From the data that follows, print exactly the lines starting at the one containing "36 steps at" and ending at the one containing "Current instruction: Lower"; include both of them and nothing more.

--- Data Enclosed Below ---

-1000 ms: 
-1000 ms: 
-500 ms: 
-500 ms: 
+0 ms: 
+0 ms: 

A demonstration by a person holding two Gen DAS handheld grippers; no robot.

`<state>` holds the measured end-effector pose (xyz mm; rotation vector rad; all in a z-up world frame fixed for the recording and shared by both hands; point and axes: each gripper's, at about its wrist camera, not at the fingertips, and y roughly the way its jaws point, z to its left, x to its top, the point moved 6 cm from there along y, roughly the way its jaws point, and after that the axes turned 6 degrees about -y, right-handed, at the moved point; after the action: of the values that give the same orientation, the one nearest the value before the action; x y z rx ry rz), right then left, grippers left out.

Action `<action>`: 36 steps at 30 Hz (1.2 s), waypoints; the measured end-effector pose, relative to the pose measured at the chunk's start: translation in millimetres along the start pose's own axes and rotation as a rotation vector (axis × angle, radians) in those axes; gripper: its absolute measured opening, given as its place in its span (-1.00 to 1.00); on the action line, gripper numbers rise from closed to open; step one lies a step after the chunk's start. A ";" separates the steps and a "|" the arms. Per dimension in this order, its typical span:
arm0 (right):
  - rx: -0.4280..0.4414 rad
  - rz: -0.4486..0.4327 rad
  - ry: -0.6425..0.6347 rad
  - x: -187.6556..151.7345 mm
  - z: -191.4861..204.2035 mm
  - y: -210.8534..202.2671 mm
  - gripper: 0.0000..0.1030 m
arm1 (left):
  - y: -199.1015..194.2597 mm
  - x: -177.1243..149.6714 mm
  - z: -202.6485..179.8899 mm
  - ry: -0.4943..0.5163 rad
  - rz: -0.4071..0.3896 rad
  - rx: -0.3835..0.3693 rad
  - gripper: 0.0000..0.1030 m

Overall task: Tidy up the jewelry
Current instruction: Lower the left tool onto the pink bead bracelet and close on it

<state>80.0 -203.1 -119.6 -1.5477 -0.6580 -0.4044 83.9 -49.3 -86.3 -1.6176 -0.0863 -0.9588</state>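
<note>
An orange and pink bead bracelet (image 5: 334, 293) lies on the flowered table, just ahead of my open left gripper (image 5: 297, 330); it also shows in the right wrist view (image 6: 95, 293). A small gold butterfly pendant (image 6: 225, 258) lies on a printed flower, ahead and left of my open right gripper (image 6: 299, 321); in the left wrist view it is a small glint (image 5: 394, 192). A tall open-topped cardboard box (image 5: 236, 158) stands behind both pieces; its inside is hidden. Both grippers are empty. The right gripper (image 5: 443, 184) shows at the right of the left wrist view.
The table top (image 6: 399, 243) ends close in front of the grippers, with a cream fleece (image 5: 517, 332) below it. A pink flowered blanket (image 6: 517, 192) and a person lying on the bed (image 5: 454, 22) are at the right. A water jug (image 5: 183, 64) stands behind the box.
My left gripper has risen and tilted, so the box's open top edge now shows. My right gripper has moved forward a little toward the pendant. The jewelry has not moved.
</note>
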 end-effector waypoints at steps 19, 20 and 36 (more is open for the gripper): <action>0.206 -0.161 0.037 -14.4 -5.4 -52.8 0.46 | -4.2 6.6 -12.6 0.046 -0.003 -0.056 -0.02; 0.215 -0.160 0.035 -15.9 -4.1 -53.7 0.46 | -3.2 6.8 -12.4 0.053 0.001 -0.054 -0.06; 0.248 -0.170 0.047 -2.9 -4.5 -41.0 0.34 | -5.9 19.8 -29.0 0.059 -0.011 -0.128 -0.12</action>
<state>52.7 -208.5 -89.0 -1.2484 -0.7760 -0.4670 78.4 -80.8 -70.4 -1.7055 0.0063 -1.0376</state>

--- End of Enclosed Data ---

### Response area
Action `<action>`: 36 steps at 30 Hz (1.2 s), waypoints; the measured end-effector pose, relative to the pose measured at the chunk's start: translation in millimetres along the start pose's own axes and rotation as a rotation vector (axis × angle, radians) in those axes; gripper: its absolute measured opening, given as its place in its span (-1.00 to 1.00); on the action line, gripper numbers rise from closed to open; step one lies a step after the chunk's start. A ";" separates the steps and a "|" the arms. Per dimension in this order, its typical span:
arm0 (right):
  - rx: -0.4280..0.4414 rad
  - rz: -0.4486..0.4327 rad
  - ry: -0.6425..0.6347 rad
  - x: -187.6556..151.7345 mm
  - z: -191.4861..204.2035 mm
  - y: -210.8534..202.2671 mm
  - gripper: 0.0000..0.1030 m
arm1 (left):
  - y: -199.1015..194.2597 mm
  - x: -177.1243..149.6714 mm
  - z: -202.6485..179.8899 mm
  - ry: -0.4943..0.5163 rad
  - rz: -0.4071..0.3896 rad
  - rx: -0.3835..0.3693 rad
  - gripper: 0.0000..0.1030 m

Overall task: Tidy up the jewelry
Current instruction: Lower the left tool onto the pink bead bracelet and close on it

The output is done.